== Problem statement ==
With no line left out, restate the data word for word.

== Dataset extract ==
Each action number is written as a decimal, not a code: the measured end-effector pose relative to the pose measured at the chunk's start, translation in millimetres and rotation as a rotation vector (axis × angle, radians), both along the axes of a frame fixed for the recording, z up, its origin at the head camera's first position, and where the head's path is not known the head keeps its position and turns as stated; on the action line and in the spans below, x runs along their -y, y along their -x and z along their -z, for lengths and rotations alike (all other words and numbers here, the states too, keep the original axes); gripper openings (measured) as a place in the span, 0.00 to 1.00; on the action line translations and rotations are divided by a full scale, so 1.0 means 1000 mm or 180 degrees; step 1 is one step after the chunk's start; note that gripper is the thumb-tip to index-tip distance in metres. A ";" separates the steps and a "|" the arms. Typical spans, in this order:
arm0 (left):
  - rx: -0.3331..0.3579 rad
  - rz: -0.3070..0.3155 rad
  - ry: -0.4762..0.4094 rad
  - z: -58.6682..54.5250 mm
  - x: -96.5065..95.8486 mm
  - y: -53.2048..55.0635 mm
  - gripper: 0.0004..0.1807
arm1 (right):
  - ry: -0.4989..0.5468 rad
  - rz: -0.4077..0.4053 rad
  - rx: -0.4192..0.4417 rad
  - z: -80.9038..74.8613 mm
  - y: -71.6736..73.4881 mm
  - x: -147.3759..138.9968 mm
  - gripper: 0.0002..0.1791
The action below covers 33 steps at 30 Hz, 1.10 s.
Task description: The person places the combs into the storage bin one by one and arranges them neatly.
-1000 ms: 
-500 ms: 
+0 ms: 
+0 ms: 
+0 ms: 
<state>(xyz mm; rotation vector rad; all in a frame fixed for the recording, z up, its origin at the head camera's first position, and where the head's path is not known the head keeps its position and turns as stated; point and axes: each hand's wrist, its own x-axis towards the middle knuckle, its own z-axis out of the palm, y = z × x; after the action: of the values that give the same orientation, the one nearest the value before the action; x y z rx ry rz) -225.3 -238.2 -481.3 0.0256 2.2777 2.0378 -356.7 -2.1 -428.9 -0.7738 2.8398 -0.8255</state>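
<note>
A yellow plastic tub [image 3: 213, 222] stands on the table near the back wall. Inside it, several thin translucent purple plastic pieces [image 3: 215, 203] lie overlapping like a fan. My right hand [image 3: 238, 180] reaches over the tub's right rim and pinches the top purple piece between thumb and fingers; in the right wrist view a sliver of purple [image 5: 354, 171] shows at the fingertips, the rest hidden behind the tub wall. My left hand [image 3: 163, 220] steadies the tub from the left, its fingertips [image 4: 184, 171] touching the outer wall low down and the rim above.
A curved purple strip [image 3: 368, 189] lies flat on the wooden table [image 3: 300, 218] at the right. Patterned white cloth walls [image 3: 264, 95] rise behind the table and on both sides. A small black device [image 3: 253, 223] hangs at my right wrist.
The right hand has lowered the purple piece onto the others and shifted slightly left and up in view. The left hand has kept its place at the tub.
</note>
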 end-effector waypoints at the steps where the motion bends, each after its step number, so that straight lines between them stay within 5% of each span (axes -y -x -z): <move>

== Reply to the exercise ==
Each action number is written as a decimal, not a code: the measured end-effector pose relative to the pose measured at the chunk's start, translation in millimetres and rotation as a rotation vector (axis × angle, radians), both along the axes of a frame fixed for the recording, z up, its origin at the head camera's first position, and where the head's path is not known the head keeps its position and turns as stated; on the action line and in the spans below, x runs along their -y, y along their -x and z along their -z, for lengths and rotations alike (all other words and numbers here, the states too, keep the original axes); gripper openings (measured) as a place in the span, 0.00 to 1.00; on the action line translations and rotations are divided by a full scale, so 1.0 means 1000 mm or 180 degrees; step 1 is one step after the chunk's start; note that gripper is the thumb-tip to index-tip distance in metres. A ";" separates the steps and a "|" the arms. Typical spans, in this order:
arm0 (left):
  - rx: -0.3331..0.3579 rad
  - rz: -0.3070..0.3155 rad
  - ry: -0.4762..0.4094 rad
  - z: -58.6682..54.5250 mm
  - x: -96.5065..95.8486 mm
  - y: -53.2048..55.0635 mm
  - gripper: 0.0004..0.1807
arm1 (right):
  - ry: -0.4989..0.5468 rad
  - rz: -0.4077..0.4053 rad
  - rx: -0.4192..0.4417 rad
  - z: -80.9038..74.8613 mm
  - y: -71.6736..73.4881 mm
  - x: -147.3759..138.9968 mm
  - gripper: 0.0002..0.1791
The action below covers 33 steps at 30 Hz, 1.10 s.
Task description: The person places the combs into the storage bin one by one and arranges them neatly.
-1000 ms: 
-500 ms: 
+0 ms: 
+0 ms: 
+0 ms: 
<state>(xyz mm; rotation vector rad; all in a frame fixed for the recording, z up, its origin at the head camera's first position, and where the head's path is not known the head keeps its position and turns as stated; point and axes: each hand's wrist, its own x-axis towards the middle knuckle, its own z-axis out of the palm, y = z × x; after the action: of the values that give the same orientation, the one nearest the value before the action; x y z rx ry rz) -225.3 -238.2 -481.3 0.0256 2.2777 2.0378 -356.7 -2.1 -428.9 -0.7738 2.8398 -0.8255</state>
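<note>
A yellow plastic tub [image 3: 213, 222] stands on the table near the back wall. Inside it, several thin translucent purple plastic pieces [image 3: 215, 203] lie overlapping like a fan. My right hand [image 3: 238, 180] reaches over the tub's right rim and pinches the top purple piece between thumb and fingers; in the right wrist view a sliver of purple [image 5: 354, 171] shows at the fingertips, the rest hidden behind the tub wall. My left hand [image 3: 163, 220] steadies the tub from the left, its fingertips [image 4: 184, 171] touching the outer wall low down and the rim above.
A curved purple strip [image 3: 368, 189] lies flat on the wooden table [image 3: 300, 218] at the right. Patterned white cloth walls [image 3: 264, 95] rise behind the table and on both sides. A small black device [image 3: 253, 223] hangs at my right wrist.
The right hand has lowered the purple piece onto the others and shifted slightly left and up in view. The left hand has kept its place at the tub.
</note>
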 end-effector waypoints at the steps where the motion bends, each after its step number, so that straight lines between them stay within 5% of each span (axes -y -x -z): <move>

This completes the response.